These Researchers Think They Have a Solution to the Global Crisis in Drug Prices

Friday, November 4, 2016

Jerome Zeldis remembers exactly how he felt when he heard about the $84,000 price tag on a powerful new hepatitis C treatment three years ago.

“I was somewhere between annoyed and outraged,” recalled Zeldis, the former chief medical officer of the biotech juggernaut Celgene.

The cost of a 12-week course of Gilead Sciences’ drug Sovaldi triggered fierce pushback from insurers, politicians and the public, and helped spark a national debate on high drug prices.
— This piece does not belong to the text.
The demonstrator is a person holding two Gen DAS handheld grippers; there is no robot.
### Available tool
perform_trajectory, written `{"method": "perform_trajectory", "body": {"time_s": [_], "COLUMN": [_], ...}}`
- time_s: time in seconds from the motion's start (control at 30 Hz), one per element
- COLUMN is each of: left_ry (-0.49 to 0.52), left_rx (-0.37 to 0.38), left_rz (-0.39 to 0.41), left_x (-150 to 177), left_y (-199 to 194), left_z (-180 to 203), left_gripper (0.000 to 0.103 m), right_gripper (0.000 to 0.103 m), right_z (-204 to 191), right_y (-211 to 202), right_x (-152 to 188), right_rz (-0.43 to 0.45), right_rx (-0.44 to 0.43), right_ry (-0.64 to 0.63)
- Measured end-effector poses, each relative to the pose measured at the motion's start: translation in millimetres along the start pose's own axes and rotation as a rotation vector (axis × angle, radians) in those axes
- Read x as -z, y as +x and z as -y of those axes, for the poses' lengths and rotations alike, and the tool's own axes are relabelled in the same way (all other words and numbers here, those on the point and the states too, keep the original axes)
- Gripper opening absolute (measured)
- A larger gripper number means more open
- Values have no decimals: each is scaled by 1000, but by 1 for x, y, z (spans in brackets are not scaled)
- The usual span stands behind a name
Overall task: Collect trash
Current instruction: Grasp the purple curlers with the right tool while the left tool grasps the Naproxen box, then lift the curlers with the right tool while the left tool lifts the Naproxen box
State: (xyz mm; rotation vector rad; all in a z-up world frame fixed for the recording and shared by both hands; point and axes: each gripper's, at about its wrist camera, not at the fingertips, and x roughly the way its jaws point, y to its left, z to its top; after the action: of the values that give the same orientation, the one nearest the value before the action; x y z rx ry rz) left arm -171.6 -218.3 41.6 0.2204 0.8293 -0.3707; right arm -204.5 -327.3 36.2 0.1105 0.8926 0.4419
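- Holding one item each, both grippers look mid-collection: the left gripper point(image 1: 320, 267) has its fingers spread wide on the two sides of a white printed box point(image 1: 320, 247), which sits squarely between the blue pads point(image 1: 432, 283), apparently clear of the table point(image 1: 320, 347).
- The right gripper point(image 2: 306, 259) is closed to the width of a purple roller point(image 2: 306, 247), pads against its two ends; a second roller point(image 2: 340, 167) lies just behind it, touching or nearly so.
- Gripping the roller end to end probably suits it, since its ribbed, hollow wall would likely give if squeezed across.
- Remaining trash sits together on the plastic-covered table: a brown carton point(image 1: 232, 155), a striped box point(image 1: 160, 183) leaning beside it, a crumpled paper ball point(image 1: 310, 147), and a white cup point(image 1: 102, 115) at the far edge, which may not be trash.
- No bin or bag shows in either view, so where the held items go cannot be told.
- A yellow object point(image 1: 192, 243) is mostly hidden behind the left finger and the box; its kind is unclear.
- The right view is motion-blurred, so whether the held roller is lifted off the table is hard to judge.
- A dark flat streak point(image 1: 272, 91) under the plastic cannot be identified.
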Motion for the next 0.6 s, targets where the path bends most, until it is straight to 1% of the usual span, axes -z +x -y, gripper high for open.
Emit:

As a physician, Zeldis had cared for hundreds of patients infected with hepatitis C and seen how, untreated, the virus ravaged people’s livers. That a high price could bar patients from easy access to a cure seemed unethical to him in the face of a rare public health opportunity to vanquish a disease that afflicts 150 million people globally.

“If we make it affordable … this epidemic can be cured,” Zeldis said. “I want to be bold — I want to treat 100 million people by 2030 — end of story. And there is really no reason why we can’t.”

Zeldis had been mulling hepatitis C therapies, and he believed it was possible to develop a medicine, sell it for a fraction of the price of Sovaldi and still make money.